How would you try to communicate with someone who didn’t speak English? Your temptation might be to speak slower or louder, but if they don’t understand English that wouldn’t help. If you knew their language, you could use it. Not knowing their language you might try pointing, gesturing, drawing, finding pictures, etc.
In his book Five Love Languages Gary Chapman explains that we sometimes struggle in our relationships because we don’t realize that there are at least five love languages. A love language is simply a way of giving and receiving love, and each of us has a preferred love language, the way we are accustomed to expressing and experiencing love. Chapman suggests that if we really want to communicate love, we need to learn and use the preferred love language of the other person instead of just using our preferred love language. The love languages he identifies are:
Physical Touch– hugs, kisses, holding hand, pat on the back, back rub, etc.

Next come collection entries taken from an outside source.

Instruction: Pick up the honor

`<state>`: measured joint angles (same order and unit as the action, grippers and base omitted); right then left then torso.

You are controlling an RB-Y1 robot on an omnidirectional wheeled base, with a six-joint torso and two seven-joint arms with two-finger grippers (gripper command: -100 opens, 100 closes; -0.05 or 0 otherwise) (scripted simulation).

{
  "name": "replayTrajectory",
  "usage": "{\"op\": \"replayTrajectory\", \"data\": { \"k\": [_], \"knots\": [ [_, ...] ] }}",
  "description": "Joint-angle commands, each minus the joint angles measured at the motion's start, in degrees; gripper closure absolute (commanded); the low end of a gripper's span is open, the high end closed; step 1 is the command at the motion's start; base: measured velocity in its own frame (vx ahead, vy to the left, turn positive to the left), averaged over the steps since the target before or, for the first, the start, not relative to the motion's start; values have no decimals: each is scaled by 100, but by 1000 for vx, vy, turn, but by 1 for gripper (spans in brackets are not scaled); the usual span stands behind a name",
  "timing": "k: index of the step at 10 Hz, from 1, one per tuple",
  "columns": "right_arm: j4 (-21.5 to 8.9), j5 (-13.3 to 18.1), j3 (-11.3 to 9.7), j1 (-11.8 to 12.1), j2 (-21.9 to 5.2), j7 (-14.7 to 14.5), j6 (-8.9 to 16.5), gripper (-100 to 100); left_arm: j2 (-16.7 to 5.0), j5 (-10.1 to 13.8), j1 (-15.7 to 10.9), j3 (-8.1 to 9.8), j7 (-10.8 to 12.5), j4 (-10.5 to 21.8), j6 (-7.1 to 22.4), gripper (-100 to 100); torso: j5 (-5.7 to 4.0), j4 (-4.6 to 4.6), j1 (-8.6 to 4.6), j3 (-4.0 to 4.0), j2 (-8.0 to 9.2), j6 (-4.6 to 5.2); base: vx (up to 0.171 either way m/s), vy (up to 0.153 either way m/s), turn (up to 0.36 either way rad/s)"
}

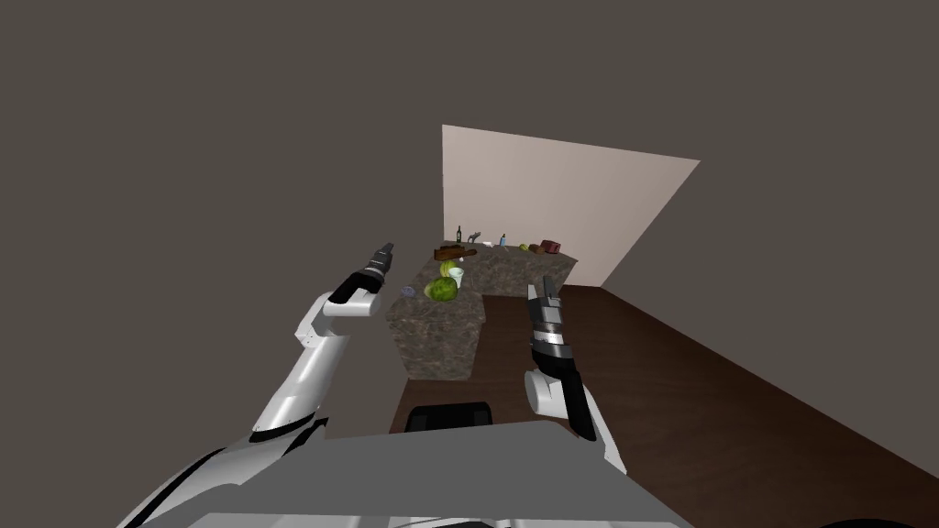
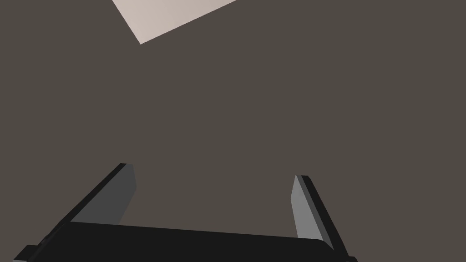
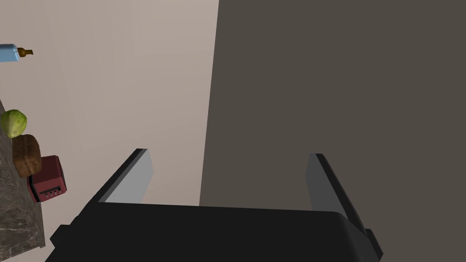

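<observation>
In the head view the honor [image 1: 473,237] is barely made out: a tiny grey figure on the far stretch of the counter [image 1: 440,344], beside one dark bottle [image 1: 459,233]. The left gripper [image 1: 386,249] and right gripper [image 1: 546,286] are held well short of it. In the left wrist view, two fingers [image 2: 123,195] are spread wide and nothing is gripped. In the right wrist view the same is seen. One red toaster [image 3: 48,184] and one brown loaf [image 3: 26,155] are shown, and one blue bottle [image 3: 9,52] is cut off.

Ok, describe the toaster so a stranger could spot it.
Find the dark stone-patterned counter by the pale wall. On its far right end, a green cabbage, a brown loaf and the toaster sit in a row. The toaster is the boxy dark red one.
</observation>
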<state>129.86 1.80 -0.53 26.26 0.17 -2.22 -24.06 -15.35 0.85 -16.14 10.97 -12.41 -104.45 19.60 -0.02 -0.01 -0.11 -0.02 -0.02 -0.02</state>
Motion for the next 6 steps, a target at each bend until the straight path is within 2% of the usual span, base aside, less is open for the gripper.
{"op": "replayTrajectory", "data": {
  "k": [1,2,4,5,6],
  "knots": [
    [0,0,0,0,0,0,0,0,9,-12,-42,13,-15,19,237,-100,0,0,0,0,0,0,4,-14,1],
    [0,0,0,0,0,0,0,0,-59,-15,-305,134,-60,275,415,-100,1,0,5,0,1,-1,4,-18,-44],
    [0,0,0,0,0,0,0,0,-59,-15,-320,134,-60,275,657,-100,1,0,4,-1,-1,-1,6,-16,-15],
    [0,0,0,0,0,0,0,0,-129,-21,-590,256,-103,539,854,-100,2,0,7,0,0,-1,7,-22,-43],
    [0,0,0,0,0,0,0,0,-129,-21,-590,256,-103,539,1013,-100,1,0,4,-1,-2,1,9,-20,-42]
  ]
}}
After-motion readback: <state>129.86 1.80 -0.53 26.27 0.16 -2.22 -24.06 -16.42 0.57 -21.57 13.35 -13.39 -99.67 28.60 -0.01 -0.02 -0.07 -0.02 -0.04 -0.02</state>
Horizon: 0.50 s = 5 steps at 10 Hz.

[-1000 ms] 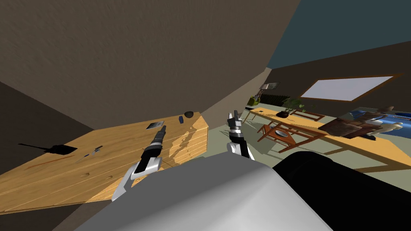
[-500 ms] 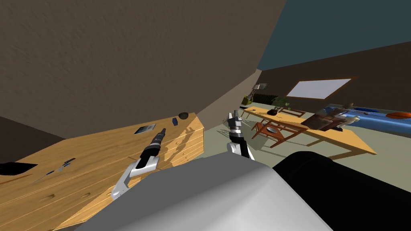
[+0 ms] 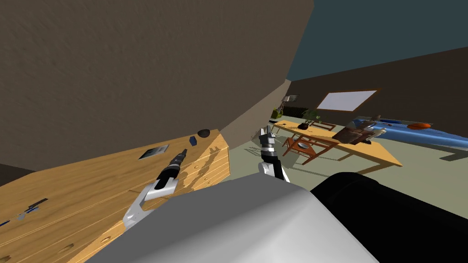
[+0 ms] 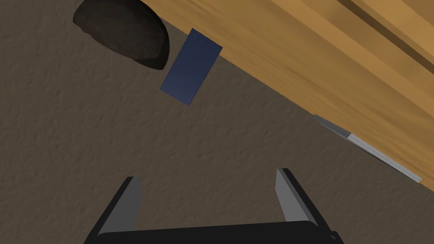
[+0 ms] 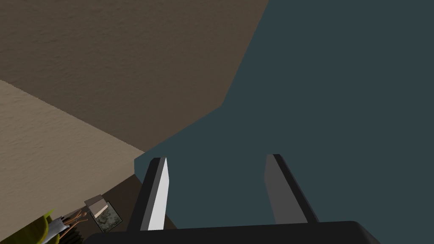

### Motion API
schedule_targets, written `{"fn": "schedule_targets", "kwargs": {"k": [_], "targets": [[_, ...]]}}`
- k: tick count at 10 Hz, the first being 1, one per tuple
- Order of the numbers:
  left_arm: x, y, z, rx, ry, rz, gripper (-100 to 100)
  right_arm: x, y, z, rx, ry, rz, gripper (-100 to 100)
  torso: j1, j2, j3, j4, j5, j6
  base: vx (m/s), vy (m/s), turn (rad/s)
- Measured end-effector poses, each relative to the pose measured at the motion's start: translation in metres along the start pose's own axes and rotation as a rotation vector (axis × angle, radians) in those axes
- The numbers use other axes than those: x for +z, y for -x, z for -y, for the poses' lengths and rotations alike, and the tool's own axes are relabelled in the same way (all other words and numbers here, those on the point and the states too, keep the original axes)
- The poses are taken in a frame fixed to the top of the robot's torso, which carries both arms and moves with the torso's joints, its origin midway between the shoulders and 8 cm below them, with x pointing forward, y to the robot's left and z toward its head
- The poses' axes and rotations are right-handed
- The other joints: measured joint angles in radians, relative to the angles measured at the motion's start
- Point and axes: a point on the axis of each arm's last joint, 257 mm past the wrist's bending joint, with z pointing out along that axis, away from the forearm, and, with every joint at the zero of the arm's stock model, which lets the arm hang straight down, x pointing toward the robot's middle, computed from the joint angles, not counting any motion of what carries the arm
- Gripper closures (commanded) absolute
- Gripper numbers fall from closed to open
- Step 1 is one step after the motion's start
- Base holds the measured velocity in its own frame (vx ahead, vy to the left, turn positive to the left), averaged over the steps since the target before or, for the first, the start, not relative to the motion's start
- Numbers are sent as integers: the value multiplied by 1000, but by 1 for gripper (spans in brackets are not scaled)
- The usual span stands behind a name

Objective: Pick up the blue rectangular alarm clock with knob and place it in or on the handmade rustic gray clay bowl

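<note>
The blue rectangular clock [image 3: 194, 140] stands near the far right end of the wooden dresser top [image 3: 91, 182], right beside the dark rounded bowl [image 3: 203, 133]. In the left wrist view the clock [image 4: 190, 66] and the bowl [image 4: 123, 34] lie ahead of my left gripper [image 4: 207, 190], which is open and well short of them. In the head view that left gripper [image 3: 183, 152] hovers over the dresser. My right gripper [image 3: 266, 133] is raised beside the dresser's end, open and empty [image 5: 214, 190].
A flat framed picture [image 3: 153, 152] lies on the dresser top just left of my left arm. Small dark items [image 3: 27, 209] sit at the dresser's near left. A long wooden table [image 3: 347, 146] with chairs and a plant stands across the room.
The whole head view has shifted left and down as I moved; the dresser now lies closer beneath me. The left arm still points toward the clock. The fingers look the same.
</note>
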Motion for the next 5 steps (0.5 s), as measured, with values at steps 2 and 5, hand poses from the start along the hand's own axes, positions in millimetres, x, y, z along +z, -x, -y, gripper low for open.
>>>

Words of Affirmation – I love you, thanks, good job, I’m proud of you
Quality Time – undivided attention, doing things together
Giving Gifts –shows you thought of them, not necessarily big or expensive
Acts of Service– doing something for or instead of the other person
With Mother’s Day coming up this month and Father’s Day next month, it might be a good time to think about love languages. If you’re a mother or father, what’s the love language of each of your children? If you have a mother or father, what is their love language? How can you show love to each of these persons in a way they’ll understand and appreciate? You can ask the same questions about your spouse and close friends. I invite you think about, talk about, and start using your loved ones’ love languages.